ANY type of activity that causes the body to be used physically or mentally can cause post-exertional malaise in CFS patients.  Just sitting here typing this post could cause my symptoms to flare.  The smallest physical or mental activity is responsible for the months upon months and years  I have lost over the last 20 years to this illness.  I also have found that I have to define MY meaning of “resting” to people over the years.  For healthy people, resting may be sitting down and reading a book, taking a light walk, watching television, or emersing themselves into a hobby.  As a CFS patient, my definition of resting means doing absolutely nothing but lying down and going to sleep.  I can be lying down for 2 – 3 hours needing desperately to sleep but my body won’t allow it.  I will get up from lying down and I won’t feel any better.  My husband will say, “But you just rested for 2 or 3 hours.  You don’t feel any better at all?”  He believes that I don’t feel any better, it’s just hard for him to understand why I don’t. 

I love spending time with my family, going on trips, enjoying life and having fun.  But there is always this impending doom in the back of my mind because for a CFS patient, enjoying life and having fun comes at a cost – a huge cost.  One day of fun can mean one or two weeks of misery.  We lose the majority of our days and weeks recouping from a few hours or a day of fun.  Post-exertional malaise is the CFS symptom that is the angriest and robs us from the most enjoyable parts of life. 

As CFS patients, we have to look at life differently than most people and we can’t just “go with the flow”.  Every activity of the day has to be questioned, thought about, and we have to decide every single minute of every single day what we can and can’t do because we know that just that one extra thing can send us to the bed or couch incapacitated.   Every part of life starts to lose its joy because in the back of a CFS patient’s mind we are always waiting.  Waiting to see if dancing at a party is going to send our body into a downward spiral;  if spending an extra hour working on a birthday cake for a family member is going to mean losing the rest of the week  to exhaustion;  if  volunteering to babysit for your own nieces, nephews or grandchildren is going to leave you bedridden because just the noise of more than one child at a time can be emotionally and physically draining for us.  These are all normal activities that people do every single day that they don’t even have to think about.  

CFS patients have to think about every single thing from the time we get up in the morning and those things listed above are what we think on good days.  When a CFS patient is flaring, we have to choose between taking a shower and getting breakfast for the kids.  We have to decide between brushing our teeth or washing our hair.  We have to decide between making dinner or doing a load of laundry.  All of these things most people take for granted every day and they never realize how lucky they are that they don’t have to choose.  They can just LIVE.   

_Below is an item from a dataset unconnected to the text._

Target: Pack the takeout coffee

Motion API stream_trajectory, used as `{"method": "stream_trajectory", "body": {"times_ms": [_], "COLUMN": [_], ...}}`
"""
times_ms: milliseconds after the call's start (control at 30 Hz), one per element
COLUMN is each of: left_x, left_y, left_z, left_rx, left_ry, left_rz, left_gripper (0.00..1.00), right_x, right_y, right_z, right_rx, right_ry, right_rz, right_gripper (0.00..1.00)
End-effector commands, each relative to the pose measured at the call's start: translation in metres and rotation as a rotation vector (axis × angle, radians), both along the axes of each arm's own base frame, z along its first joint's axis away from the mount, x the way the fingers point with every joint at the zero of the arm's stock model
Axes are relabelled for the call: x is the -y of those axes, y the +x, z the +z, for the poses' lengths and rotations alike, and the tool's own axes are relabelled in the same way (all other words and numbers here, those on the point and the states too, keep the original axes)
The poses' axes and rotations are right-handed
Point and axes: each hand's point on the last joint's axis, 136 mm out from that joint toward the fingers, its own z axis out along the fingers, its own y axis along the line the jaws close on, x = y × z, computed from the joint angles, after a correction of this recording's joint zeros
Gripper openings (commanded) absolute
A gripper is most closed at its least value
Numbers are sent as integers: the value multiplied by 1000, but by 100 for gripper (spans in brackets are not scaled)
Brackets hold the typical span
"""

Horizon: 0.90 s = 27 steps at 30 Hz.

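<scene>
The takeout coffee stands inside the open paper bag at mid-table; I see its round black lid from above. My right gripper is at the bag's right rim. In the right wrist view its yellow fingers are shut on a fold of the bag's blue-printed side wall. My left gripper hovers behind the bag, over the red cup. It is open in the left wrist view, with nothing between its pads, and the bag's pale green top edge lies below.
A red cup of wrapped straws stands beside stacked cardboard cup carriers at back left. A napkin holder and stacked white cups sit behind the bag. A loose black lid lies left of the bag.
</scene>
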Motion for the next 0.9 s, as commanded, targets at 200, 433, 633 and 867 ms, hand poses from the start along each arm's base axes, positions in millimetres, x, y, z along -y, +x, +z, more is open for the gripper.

I remember one time I had to go to the dentist for my bi-annual cleaning and this was during a time where I was having a lot of flares.  The dental hygenist wanted to know why I wasn’t flossing.  I told her I had to make a choice – I either brush my teeth or I floss.  That’s all I have the energy to do.  She looked at me like I had two heads but I was too exhausted to explain and I just let it go.  I didn’t even have the energy to worry about it at that time. 

A few weeks ago when we were having all of this snow, I was asked to stay longer at work.  The assistant manager asked me if I could stay until 5 or 5:30 p.m, which was about 4 hours longer than the end of my scheduled shift.  I told him I could stay a 1/2 an hour or an hour more but that was the limit.  I have no opportunities for advancement or cannot help out when needed because CFS knows the difference between a 4-hour shift and a 5-hour or more shift.  If I work any more than 4 hours, two days a week, I pay for it. 

The post-exertional malaise of CFS is like a punishment.  I always feel like I am being punished for just trying to live life, be happy and be as normal as possible.  Normal will never be known to CFS patients without a cure.  Our lives are lived in fear of the unrelenting demons of CFS.